Odierno: Ebola Largest Medical Emergency Since Plague
U.S. ARMY
WASHINGTON (Army News Service, Sept. 22, 2014) — The Ebola outbreak is the largest medical emergency since the plague, and the Army is assessing how to respond to this “dire situation,” said the Army’s top general.
“It is a very bad situation,” Chief of Staff of the Army Gen. Ray Odierno said today, at Google’s office in Washington, D.C., during his first Google hangout, a virtual town hall that lasted more than an hour.
“We just got a team on the ground over there doing an assessment of what is needed,” he said. “It is a medical emergency of proportions we haven’t seen since the plague centuries ago.”
More than 2,800 people are known to have died since late March in the outbreak, according to the latest figures from the World Health Organization.
Odierno said the Army is looking at sending logistics personnel and hospitals, with perhaps hospital staff and aviation support later.
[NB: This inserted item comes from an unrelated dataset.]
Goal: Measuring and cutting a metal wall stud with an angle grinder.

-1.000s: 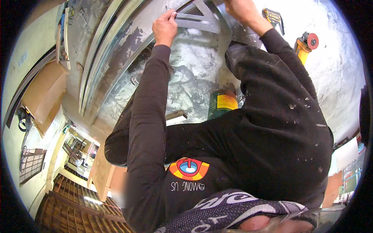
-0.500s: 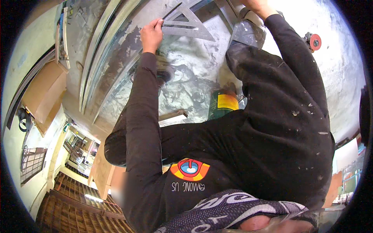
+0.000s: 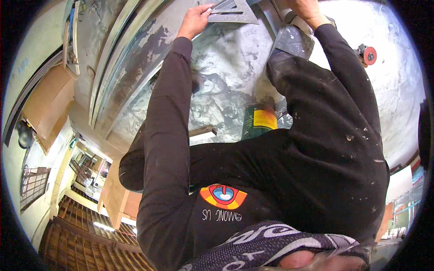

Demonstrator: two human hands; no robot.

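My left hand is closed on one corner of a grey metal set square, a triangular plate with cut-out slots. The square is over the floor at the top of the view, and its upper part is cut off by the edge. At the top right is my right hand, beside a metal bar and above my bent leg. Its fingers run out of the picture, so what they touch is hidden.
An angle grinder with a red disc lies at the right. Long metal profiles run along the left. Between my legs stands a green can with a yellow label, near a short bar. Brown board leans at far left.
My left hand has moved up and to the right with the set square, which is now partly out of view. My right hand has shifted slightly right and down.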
“I think the majority, initially, of people going over will be logistics personnel that will be separated from where the disease is, in order to assist in providing support,” he said.
ARMY STRUCTURE
The world is an increasingly dangerous place and the Army will continue to respond to these threats, Odierno said in the virtual town hall, where he fielded questions from Soldiers in Afghanistan; Fort Hood, Texas; Fort Campbell, Kentucky; and Fort Riley, Kansas.
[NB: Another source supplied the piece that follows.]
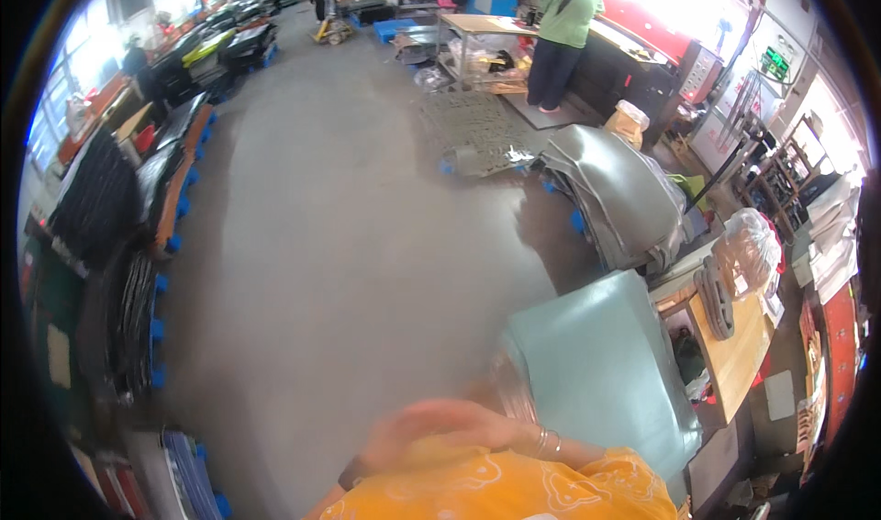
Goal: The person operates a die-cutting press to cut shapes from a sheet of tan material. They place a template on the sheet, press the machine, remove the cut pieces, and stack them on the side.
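Observation:
My two hands meet low in the picture, right in front of my orange patterned shirt (514, 488), and both are smeared by motion. My right hand (450, 421) lies across the top, with thin bangles on its wrist. My left hand (390, 451) sits under it, a dark band on its wrist. The blur hides whether either holds anything. Just right of them is a stack of pale green sheets (606, 364), with a blurred translucent shape (509, 382) at its near edge.
Grey concrete floor (340, 245) stretches ahead. Black sheet stacks on blue pallets (119, 217) line the left side. A heap of grey sheets (615, 190), a wooden table (739, 359) and a plastic bag (752, 245) stand on the right. A person in a green top (569, 15) works far off.

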The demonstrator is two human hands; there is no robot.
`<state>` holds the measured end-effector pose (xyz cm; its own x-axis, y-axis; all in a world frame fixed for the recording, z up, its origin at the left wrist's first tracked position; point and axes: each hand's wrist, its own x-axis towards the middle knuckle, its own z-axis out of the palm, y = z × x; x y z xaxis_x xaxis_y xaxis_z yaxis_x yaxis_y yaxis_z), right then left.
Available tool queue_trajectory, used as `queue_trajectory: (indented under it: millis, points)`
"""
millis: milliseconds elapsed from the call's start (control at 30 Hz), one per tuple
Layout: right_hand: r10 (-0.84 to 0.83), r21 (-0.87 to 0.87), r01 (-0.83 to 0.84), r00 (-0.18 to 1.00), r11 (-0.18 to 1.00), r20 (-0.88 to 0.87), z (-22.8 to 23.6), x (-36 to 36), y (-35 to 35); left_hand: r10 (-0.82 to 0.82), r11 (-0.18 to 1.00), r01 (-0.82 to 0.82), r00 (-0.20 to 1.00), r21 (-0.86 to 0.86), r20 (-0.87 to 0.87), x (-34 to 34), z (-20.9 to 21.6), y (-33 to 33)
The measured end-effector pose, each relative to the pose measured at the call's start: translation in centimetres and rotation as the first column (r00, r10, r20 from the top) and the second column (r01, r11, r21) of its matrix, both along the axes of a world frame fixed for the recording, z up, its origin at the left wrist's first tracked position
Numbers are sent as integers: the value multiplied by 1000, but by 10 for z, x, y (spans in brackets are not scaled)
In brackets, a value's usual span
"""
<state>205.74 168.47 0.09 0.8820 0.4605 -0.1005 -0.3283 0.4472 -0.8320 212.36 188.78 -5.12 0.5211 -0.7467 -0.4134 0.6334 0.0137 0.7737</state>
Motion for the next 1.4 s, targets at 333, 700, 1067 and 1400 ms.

The Installation Management Command, the Surgeon General’s office, and the chief of staff’s wife Linda Odierno also participated in the event.
“I believe it’s time for us to have a security debate, because of what I call the increased velocity of instability around the world, and the fact that I believe that our requirements are going up, not down,” he said.
The current force strength is at 510,000, he said, although by the end of September 2015, that number will be at 490,000.